Our adventures in Lava Beds National Monument were mixed with historic sympathy at the area’s history, and awe at the geology of the area. It was the center of the Modoc War, where Modoc Indians fought with the US Military in the late 1800’s , evading escape for 5 months under the guidance of the famed Captain Jack Modoc leader. We were standing on sacred ground , remembering the battles of a near extinct people who lived in dire straights to preserve their homeland and culture. I am humbled to live on stolen land. The landscape of Lava Beds is sprinkled with ah-ah lava, similar to that of Hawaii, due to the volcanic eruption from Medicine Lake volcano thousands of years ago. This lava terrain became prime territory for the Indians to escape the Army. We walked to the battle site of the only Modoc victory as well as the site of Captain Jack’s stronghold , where he ultimately surrendered (he was executed of course, and the remaining 154 Modocs sent to reservations in Oklahoma).
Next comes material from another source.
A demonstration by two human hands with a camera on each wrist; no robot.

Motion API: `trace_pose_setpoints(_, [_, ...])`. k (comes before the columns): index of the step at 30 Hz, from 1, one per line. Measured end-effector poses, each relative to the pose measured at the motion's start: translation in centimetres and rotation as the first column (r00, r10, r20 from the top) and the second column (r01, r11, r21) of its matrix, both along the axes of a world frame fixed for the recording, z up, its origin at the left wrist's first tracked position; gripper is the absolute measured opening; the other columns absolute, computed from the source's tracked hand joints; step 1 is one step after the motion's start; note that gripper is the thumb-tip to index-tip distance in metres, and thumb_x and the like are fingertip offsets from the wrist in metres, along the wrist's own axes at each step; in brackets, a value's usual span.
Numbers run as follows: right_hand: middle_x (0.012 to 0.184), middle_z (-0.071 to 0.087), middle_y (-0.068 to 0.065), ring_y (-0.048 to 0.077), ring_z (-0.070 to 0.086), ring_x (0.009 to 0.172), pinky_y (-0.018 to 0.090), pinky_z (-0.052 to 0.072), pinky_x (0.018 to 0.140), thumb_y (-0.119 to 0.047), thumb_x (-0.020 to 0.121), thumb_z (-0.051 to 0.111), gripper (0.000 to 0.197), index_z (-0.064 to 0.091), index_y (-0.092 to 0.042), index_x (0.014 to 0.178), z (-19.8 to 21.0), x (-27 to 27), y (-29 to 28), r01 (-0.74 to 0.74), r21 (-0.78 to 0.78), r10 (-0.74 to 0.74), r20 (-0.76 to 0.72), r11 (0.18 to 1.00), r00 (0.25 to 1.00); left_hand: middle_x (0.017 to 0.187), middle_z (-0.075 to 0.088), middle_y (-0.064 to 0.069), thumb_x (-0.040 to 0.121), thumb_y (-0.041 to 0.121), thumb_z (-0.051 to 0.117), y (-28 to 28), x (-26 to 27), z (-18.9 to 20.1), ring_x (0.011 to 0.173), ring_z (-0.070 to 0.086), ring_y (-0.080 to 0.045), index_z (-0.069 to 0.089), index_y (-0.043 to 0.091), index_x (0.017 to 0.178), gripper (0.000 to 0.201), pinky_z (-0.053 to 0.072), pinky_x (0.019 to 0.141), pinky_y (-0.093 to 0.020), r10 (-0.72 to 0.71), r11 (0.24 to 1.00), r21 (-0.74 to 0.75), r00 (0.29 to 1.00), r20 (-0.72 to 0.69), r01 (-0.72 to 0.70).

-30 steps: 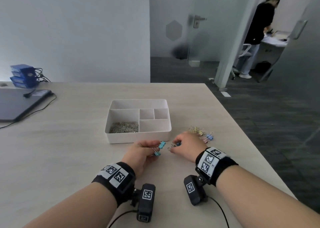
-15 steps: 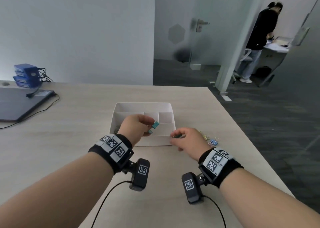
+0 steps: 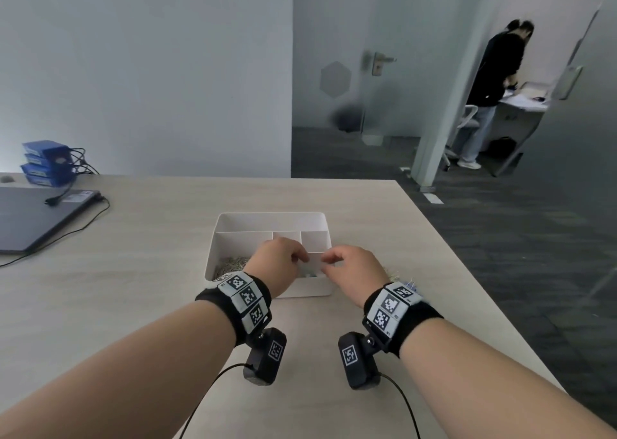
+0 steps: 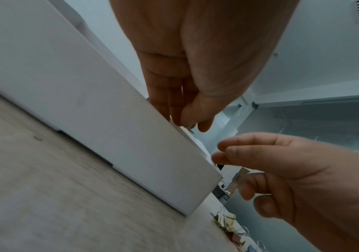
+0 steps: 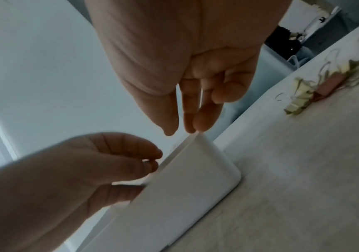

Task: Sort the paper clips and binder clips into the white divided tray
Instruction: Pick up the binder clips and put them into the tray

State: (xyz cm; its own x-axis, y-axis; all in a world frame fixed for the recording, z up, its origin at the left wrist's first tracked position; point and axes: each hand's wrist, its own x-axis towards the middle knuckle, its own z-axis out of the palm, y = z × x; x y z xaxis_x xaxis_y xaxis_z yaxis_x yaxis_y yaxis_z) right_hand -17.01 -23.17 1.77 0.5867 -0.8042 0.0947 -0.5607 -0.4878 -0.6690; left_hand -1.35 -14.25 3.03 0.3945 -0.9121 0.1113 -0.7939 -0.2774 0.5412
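The white divided tray stands mid-table, with paper clips heaped in its front left compartment. Both hands hover over the front right compartment, where a teal binder clip lies. My left hand points its fingers down, and a bit of metal wire shows pinched between thumb and finger. My right hand has loose fingers with nothing between them. In the wrist views the tray's outer wall sits just below the fingertips. Loose coloured binder clips lie on the table right of the tray.
A closed laptop with a cable and stacked blue boxes sit at the far left. The table's right edge runs close to the loose clips. A person stands far back behind a glass partition.
Both hands rose from the table in front of the tray and moved forward over its front right compartment. The right hand has let go of its clip.
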Motion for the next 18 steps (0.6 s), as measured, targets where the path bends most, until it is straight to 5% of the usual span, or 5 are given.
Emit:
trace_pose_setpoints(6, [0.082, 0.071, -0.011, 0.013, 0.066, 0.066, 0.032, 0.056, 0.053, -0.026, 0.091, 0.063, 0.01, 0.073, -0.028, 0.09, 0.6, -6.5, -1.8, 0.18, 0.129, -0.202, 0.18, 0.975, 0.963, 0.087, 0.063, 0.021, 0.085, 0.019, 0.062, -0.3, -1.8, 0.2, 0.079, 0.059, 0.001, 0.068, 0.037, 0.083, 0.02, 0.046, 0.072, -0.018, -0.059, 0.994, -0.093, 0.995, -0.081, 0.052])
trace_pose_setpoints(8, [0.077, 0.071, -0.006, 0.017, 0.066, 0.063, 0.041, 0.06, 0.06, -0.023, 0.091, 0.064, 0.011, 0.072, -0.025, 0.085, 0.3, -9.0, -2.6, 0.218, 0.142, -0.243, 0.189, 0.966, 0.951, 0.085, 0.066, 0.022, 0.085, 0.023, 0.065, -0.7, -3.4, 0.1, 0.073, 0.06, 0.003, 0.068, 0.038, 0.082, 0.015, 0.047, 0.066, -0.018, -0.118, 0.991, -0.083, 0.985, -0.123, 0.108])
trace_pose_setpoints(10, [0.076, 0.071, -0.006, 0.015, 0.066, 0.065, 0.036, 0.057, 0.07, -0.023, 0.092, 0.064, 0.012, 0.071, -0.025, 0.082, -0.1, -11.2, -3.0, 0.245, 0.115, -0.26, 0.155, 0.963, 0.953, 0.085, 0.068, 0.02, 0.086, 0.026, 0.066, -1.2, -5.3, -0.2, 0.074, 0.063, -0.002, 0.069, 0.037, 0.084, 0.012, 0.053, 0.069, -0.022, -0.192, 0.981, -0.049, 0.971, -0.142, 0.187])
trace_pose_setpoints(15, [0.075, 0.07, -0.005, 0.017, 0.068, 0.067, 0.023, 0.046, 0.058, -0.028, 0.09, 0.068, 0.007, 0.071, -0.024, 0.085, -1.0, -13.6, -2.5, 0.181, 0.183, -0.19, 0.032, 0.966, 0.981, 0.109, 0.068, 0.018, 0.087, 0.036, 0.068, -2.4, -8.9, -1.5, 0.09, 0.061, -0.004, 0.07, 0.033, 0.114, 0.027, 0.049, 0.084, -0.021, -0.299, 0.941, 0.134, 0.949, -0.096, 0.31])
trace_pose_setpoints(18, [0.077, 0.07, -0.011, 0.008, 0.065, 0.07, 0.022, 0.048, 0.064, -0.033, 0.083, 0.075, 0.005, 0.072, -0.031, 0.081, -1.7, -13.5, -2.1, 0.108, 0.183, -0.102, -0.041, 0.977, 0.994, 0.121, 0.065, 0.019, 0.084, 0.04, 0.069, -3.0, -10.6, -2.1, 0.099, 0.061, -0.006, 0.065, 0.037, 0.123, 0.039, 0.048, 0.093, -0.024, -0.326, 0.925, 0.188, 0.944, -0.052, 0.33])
There are over 500 lava tube caves underground, many of which are open to the public for caving, at various levels of difficulty. Realizing that I would be in foot surgery 24 hours from that moment, I ditched the crutches, and went caving. We donned our N95 high filtration masks, and flashlights provided by the visitor center and went underground. Within 40 feet it was pitch black and I stepped carefully on rocky lava floors, moist and surrounded by the most amazing “dripping” rock formations. What a gift to be caving 8 months after my transplant! Caving with a boot cast is not recommended, however.

Realizing that we had a long drive ahead, we left around 3 pm and headed south to the site of the Japanese American Internment Camp. What remained was a barbed wire fence, and an engraved monument, plus a few suspected old barracks in the nearby town that we believed were from the 40’s. There was no visitor center nor a museum, almost as if our nation was trying to forget what had transpired.

Our long drive home was glorious . The sun was bright and the visibility magnificent. We drove south past Mount Shasta, being able to see clear to its snow covered top. We passed lakes , streams, blooming almond trees, more wildlife preserves and birding areas, small farm towns, and distance snow peaked mountains. It was moments like these that reinforced why I am stil living. What a heaven we live in. As one early settler of Crater Lake once said, “What right do we have to witness such glory of God?”

We engrossed ourselves in cheezyness, singing loudly to John Denver’s “Rocky Mountain High” and “Annie’s Song.” Only in the privacy of a car… We arrived home after 10 pm, driving over 400 miles on one tank of gas , thanks to Hybrid technology. Stenzel style, we didn’t stop for dinner and made it through the day with a food budget of $5.87 thanks to coupons and simple living. Our dog Rupie, to say the least, was elated to welcome us home.

What a wonderful trip. So much to see and do in life, it’s overwhelming. It’s wonderful to be back to life.
I wish you the same adventures and the opportunity to visit Crater Laka and Lava Beds National Monument sometime.

Hugs and peace to all. Thanks for your attention.

Ana

3/7/08

Dear Friends

Isa and I have received positive feedback about our blog and are so impressed that people are still reading it. Thank you for your faithful interest.

We are coming to the end of our exhilarating 9 day book signing road trip. We had two book signings in Seattle and Portland as well as two speaking engagements at medical centers, and a last minute impromptu lecture at a Genetics class in Eugene yesterday. In 9 days we have reunited with 10 friends from all walks of our life - including friends from high school, college and graduate school as well as genetic counseling colleagues and CF community friends. Our Thursday evening book signing in Portland at Broadway Books had about 30 attendees, including health care providers from OHSU and Kaiser Portland, as well as representatives from the Pacific Northwest Transplant Bank and the CF community. We were welcomed by Broadway Books , a mom-and-pop independent bookstore that exuded an intimate community ambiance.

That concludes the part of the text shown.